Using Air. By Sharon Katz Cooper. 2007. 24p. Heinemann Library, (9781403493156). Gr. K-2
This book gives an easy to understand overview of air. We learn why it is important and how we know it is around us, even when we can't see it. It also introduces air pollution, what causes it and what we can do about it. The photographs do a good job of adding to the text and the glossary in the back is useful to students who are just starting.
Clean Air for Kids. Here is a game that introduces young children to the air quality index. What is a green day? How about an orange day? Buster the Butterfly will help kids decide what the air quality index is at their house and if they feel that it is safe for them to play outside.
EEK! Hole in the Ozone. A site describing the how and why of the hole in the ozone layer. We learn what caused it, when it began, and how we can fix it.
Thirstin's Match Fun Facts Game. This is a fact matching game for kids. It would be useful to help assess a students knowledge of the topic of water conservation.
Water Busters! Here is a game that helps children see where they could be wasting water at home and how to prevent it. Not only can they conserve water by doing these simple things, they can help their parents conserve a little money on the water bill!
Virginia Standards of Learning
SOL1.8b The students will investigate and understand that natural resources are limited. Key Concepts include factors that affect air and water quality.
- Natural resources provide us with the things we need in order to live, including food, clothing, water, air, shelter, land, and energy.

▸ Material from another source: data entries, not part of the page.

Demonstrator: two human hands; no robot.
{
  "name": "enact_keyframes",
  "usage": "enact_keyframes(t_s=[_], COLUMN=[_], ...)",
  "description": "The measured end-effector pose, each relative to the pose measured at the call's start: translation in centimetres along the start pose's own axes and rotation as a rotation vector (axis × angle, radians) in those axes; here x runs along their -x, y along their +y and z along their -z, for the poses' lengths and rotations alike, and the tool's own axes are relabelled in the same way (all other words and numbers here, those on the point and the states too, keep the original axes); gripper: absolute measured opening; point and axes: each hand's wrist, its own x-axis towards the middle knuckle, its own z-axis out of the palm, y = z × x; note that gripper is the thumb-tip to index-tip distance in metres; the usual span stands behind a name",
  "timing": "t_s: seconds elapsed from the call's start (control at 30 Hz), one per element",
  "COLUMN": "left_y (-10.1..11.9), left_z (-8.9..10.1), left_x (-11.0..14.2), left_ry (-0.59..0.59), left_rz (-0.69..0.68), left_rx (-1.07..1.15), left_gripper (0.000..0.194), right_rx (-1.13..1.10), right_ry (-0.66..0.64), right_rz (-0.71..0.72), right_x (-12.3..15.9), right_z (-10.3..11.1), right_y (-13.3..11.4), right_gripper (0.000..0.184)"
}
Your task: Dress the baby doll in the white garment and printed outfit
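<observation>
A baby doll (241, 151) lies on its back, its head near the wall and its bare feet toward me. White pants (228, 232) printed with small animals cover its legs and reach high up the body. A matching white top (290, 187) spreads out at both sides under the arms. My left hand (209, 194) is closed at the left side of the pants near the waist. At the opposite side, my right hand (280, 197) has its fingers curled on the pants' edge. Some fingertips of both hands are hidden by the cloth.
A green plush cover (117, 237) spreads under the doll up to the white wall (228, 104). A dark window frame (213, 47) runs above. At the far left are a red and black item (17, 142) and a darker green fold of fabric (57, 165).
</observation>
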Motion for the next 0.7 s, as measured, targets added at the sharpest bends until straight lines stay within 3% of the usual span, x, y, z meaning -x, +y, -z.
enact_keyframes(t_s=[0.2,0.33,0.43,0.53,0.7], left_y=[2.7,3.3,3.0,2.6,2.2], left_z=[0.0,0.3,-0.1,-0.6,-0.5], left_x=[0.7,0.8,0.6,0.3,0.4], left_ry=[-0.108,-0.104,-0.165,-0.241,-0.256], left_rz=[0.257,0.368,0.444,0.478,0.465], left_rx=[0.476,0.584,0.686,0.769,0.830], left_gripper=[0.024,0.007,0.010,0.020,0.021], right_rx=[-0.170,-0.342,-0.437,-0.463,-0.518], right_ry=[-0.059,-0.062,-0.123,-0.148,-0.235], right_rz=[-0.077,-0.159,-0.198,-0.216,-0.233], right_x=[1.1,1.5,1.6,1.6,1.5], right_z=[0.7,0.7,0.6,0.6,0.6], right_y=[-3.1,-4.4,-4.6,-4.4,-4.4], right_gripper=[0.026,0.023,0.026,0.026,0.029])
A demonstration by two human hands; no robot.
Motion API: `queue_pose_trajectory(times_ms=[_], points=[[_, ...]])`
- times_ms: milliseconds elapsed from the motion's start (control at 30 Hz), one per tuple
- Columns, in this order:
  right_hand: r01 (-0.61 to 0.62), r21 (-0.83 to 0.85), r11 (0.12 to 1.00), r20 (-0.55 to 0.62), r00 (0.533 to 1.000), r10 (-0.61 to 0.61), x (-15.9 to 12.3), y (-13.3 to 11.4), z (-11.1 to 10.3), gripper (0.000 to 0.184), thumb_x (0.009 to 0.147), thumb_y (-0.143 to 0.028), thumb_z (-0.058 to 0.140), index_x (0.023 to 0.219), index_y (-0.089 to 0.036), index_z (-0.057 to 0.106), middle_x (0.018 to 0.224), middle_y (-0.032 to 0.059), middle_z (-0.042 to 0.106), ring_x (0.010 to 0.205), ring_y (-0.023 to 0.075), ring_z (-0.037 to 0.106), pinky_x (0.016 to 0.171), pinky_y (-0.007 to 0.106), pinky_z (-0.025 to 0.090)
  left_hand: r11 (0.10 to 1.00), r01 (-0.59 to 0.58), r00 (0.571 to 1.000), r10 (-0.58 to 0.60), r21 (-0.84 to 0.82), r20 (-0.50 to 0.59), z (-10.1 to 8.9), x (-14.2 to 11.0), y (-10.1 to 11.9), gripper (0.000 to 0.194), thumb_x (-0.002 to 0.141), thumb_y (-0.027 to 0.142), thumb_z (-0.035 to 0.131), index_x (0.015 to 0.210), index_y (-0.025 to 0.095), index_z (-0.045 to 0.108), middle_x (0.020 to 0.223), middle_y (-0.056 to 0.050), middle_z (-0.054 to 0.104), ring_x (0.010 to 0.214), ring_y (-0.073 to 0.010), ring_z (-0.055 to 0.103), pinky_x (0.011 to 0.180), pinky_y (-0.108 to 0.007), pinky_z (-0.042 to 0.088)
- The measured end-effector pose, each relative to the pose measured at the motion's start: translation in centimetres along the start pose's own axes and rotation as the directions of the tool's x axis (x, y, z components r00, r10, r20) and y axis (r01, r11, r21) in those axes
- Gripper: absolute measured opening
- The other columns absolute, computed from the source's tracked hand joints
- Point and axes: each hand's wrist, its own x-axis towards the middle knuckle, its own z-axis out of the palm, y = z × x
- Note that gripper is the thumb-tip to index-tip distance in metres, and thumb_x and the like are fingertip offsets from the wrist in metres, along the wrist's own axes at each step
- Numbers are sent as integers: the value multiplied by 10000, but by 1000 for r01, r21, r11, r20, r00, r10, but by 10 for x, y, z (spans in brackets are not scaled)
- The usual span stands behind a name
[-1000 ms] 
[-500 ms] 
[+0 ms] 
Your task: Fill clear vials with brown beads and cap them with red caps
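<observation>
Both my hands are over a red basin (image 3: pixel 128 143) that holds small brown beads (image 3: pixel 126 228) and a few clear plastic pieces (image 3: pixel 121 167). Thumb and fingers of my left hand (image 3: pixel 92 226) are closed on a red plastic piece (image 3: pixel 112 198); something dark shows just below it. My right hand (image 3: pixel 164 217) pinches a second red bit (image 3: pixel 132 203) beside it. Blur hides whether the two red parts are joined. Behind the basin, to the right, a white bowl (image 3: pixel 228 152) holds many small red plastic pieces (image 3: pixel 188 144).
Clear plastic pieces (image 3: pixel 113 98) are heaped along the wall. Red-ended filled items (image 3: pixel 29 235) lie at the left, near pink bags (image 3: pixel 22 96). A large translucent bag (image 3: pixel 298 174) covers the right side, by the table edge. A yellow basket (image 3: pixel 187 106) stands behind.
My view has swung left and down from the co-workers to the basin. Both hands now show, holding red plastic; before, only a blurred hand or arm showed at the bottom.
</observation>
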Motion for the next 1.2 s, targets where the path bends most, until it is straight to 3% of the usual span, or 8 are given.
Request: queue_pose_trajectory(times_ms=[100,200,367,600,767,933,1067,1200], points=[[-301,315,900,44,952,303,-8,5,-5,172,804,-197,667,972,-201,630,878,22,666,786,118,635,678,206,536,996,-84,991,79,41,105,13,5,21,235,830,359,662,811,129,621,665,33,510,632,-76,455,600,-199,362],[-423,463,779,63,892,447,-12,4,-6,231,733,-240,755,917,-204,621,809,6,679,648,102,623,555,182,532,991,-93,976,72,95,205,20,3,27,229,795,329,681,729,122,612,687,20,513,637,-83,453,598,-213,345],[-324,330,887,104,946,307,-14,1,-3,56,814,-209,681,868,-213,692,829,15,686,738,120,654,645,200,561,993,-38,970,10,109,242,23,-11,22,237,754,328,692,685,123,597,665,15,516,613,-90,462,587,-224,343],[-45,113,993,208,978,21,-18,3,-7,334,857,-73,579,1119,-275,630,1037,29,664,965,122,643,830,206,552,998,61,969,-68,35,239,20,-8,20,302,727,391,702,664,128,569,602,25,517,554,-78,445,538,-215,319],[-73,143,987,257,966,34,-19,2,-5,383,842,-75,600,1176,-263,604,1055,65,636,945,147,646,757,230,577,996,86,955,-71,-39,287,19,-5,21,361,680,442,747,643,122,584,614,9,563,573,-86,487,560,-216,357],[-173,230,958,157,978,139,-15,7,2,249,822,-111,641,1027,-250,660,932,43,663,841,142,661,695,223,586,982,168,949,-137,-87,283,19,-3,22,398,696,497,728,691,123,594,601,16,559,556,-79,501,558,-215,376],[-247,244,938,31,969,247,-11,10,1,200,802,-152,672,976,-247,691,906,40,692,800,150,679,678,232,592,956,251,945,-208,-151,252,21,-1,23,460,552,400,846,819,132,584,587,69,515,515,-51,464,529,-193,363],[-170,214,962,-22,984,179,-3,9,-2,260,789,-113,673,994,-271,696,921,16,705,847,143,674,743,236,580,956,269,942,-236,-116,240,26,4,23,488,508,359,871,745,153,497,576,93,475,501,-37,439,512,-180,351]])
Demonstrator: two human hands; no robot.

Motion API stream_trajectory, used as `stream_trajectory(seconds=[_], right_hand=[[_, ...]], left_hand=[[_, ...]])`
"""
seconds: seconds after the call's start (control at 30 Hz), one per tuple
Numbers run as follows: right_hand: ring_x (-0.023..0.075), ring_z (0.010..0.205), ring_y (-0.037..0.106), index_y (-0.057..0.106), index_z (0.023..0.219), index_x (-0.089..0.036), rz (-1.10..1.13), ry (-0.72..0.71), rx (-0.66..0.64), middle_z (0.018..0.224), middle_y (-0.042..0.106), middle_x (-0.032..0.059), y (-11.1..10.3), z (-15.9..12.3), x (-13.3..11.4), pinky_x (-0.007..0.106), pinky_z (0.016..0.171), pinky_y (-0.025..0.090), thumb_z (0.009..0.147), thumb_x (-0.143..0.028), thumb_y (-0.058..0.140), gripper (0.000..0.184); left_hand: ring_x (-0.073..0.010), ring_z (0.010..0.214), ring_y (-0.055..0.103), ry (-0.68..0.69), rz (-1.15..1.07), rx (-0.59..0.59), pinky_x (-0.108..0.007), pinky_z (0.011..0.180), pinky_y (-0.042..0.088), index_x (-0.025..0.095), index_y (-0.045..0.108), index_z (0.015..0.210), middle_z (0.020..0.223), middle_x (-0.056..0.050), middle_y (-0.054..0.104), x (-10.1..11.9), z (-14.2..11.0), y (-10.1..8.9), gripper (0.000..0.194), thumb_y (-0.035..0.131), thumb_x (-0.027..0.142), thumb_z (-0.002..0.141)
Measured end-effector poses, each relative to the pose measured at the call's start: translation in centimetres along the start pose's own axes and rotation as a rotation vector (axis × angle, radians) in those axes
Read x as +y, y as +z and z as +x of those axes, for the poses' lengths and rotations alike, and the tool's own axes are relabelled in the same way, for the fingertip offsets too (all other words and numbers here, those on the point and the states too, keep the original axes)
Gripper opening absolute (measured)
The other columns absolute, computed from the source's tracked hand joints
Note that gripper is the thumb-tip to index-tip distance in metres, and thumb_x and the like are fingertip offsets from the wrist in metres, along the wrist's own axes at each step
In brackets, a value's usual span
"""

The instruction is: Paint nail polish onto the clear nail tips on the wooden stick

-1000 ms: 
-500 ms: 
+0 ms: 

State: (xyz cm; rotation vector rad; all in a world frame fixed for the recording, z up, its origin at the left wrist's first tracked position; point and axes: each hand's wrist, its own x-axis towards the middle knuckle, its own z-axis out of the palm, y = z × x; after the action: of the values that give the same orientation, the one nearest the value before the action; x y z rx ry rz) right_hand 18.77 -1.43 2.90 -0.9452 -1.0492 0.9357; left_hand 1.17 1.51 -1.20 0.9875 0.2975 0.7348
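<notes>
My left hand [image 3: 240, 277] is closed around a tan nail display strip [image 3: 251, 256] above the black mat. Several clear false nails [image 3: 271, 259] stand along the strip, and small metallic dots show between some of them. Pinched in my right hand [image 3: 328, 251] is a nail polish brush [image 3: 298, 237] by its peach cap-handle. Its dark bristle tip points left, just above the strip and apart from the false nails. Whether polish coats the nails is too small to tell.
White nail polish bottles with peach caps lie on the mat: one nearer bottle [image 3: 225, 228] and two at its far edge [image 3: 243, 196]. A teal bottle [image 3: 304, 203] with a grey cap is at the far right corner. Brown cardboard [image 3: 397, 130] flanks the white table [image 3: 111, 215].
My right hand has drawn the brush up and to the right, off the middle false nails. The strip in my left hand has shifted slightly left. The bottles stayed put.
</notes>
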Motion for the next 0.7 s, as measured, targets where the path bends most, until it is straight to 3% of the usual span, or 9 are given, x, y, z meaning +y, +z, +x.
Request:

- What we put into the air, especially the products of the fuels we burn, affects the quality of the air. Waste produced by animals, including humans, and factories can affect the quality of water. Some pollution washes from yards, streets, and farms.
- Many natural resources are limited and cannot be renewed. Other resources are limited and cannot be renewed, but they may last a very long time.
- Recycling recovers used materials. Many materials can be recycled and used again, sometimes in different forms. Recycling helps to save our natural resources. An example of a recycled material is newspapers that are turned into writing tablets.
- Reusing materials means using them more than once. Examples include using dishes and utensils that are washed after use rather than using paper plates and plastic utensils and putting them in the trash.
- Resources will last longer if we recycle them, reuse them, or reduce consumption of them.
- The creation of parks can help preserve land. Parks have many uses, including recreation.